Viel Phantasie steckt auch in dem übersaisonalen Klassiker „Lebe Dein Leben.“, ein Geruchspapier, das wir an den Feiertagen unserer Existenz aus dem Safe holen. Ganz ähnlich unterliegt auch „Sei einfach Mensch.“ einer Börsendynamik. Dass insbesondere die Aktie „Mensch“ so hoch im Kurs steht, zeigt an, dass die Nachfrage gewaltig ist. Verweist auf Seltenheit. Sie wird dem Anbieter aus der Hand gerissen. Darüber hinaus gilt für alle diese Papiere vor allem eines: Sie werden immer wertvoller. Der Autor rät dem Leser deshalb, sich frühzeitig mit folgenden Geruchspapieren einzudecken. Hier sind besonders rasante Kursentwicklungen zu erwarten:
„Finde Deine Mitte.“ (Ausgabewert 7 Euro 50.)

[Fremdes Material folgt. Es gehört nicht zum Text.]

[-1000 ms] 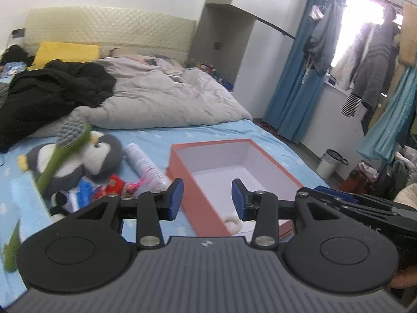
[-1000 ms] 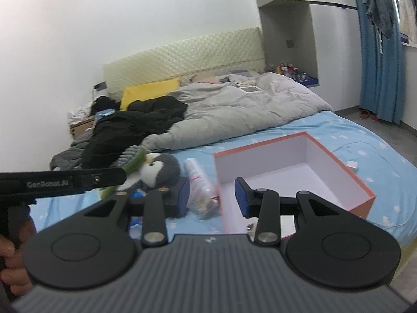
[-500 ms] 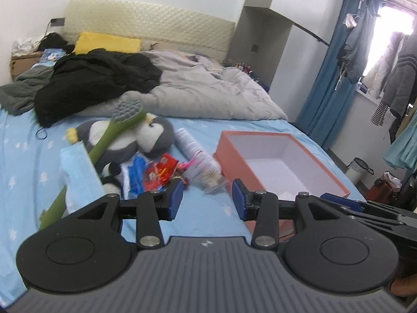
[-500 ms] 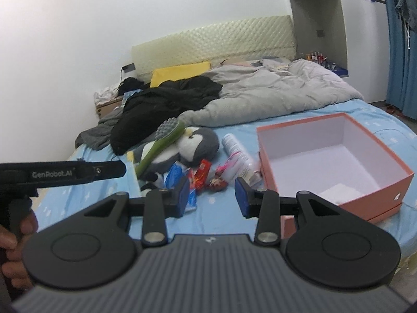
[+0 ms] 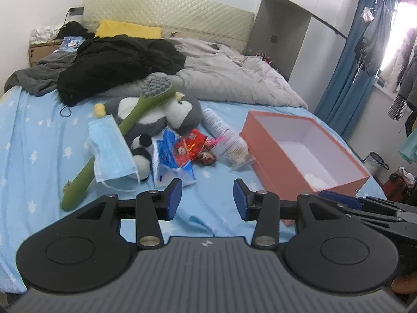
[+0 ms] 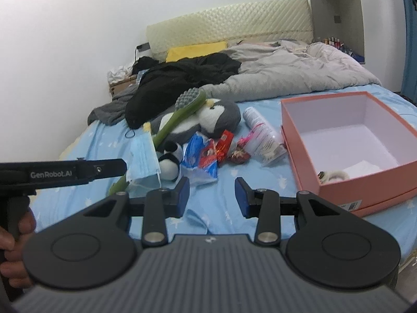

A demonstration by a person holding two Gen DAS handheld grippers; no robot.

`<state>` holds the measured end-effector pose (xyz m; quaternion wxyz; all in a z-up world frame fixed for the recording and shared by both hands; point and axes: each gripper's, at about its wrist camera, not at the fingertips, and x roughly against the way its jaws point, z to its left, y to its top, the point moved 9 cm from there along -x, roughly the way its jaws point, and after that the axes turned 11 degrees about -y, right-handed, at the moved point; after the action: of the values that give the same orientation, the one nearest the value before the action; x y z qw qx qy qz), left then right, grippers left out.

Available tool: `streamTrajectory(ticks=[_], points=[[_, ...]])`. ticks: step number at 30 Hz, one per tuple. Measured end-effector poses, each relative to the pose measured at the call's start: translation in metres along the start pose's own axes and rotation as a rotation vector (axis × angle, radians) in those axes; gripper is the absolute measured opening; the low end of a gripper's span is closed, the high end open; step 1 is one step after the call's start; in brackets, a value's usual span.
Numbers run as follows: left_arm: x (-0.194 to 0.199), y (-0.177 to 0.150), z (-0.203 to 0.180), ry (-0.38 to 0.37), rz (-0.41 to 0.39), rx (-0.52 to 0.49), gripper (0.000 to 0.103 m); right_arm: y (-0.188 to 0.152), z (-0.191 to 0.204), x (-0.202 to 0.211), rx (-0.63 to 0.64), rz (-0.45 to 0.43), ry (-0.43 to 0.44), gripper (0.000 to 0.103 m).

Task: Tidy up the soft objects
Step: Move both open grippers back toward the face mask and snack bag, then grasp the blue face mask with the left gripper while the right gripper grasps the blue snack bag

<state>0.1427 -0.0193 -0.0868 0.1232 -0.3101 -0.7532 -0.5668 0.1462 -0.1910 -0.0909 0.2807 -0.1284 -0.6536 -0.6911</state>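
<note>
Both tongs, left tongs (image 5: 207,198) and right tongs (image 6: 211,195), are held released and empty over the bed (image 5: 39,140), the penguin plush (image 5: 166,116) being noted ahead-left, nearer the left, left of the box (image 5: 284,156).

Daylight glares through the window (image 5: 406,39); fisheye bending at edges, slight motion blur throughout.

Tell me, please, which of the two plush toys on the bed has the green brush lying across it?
The big grey penguin; the green brush crosses it, while the small panda lies beside the handle.
</note>
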Motion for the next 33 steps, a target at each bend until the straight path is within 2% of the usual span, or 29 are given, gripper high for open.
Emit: streamTrajectory(ticks=[15, 24, 29, 33], points=[[-0.008, -0.028, 0.041, 0.046, 0.024, 0.067, 0.059, -0.033, 0.018, -0.027, 0.031, 0.063, 0.013, 0.042], [-0.036, -0.026, 0.071, 0.077, 0.044, 0.092, 0.062, -0.037, 0.019, -0.054, 0.038, 0.076, 0.004, 0.042], [-0.056, -0.016, 0.091, 0.111, 0.059, 0.132, 0.067, -0.033, 0.02, -0.075, 0.054, 0.068, 0.002, 0.042], [-0.074, -0.008, 0.101, 0.136, 0.057, 0.12, 0.071, -0.031, 0.024, -0.098, 0.082, 0.065, 0.008, 0.041]])
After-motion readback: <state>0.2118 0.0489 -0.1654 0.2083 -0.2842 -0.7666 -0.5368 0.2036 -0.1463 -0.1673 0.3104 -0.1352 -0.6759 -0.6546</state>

„Sei ganz natürlich.“ (Vorzugsaktie 10 Euro)
„Sei einfach ehrlich.“ (Ausgabewert 8 Euro)
„Sei einfach wie du bist“ (Stammaktie, 9 Euro 60)
„Lebe Dein Leben.“ (4 Euro 70)
„Mach Dich locker.“ (10 Euro 70)
„Sei einfach echt.“ (14 Euro 80)
„Mach einfach dein Ding.“ (8 Euro)
„Lache oder weine, wenn Dir danach ist.“ (16 Euro)
„Sei spontan.“ (Emissionswert 13 Euro)
„Liebe es.“ (11 Euro)
„Lebe Wärme und Gemeinschaft.“ (Vorzugsaktie 7 Euro)
„Mach mal was Unkonventionelles.“ (12 Euro)
„Sei ein origineller Typ.“ (Ausgabewert 6 Euro)
„Denke sozial.“ (12 Euro.)
„Sei einfach Mann.“ (Basiswert 9 Euro 40)
„Sei einfach Frau.“ ( Basiswert 9 Euro 40)
„Sei mal richtig leidenschaftlich.“ (12 Euro 60)
„Machs Dir mal wieder gemütlich.“ (Ausgabewert 7 Euro 50)
„Sei einfach genau wie die anderen.“ (noch nicht aufgelegt, kommt aber.)

Wer nimmt uns unsere Gerüche ab?
Es gilt inzwischen als gesicherte Erkenntnis: Im Zentrum der allermeisten Spiralgalaxien sitzt ein supermassives schwarzes Loch.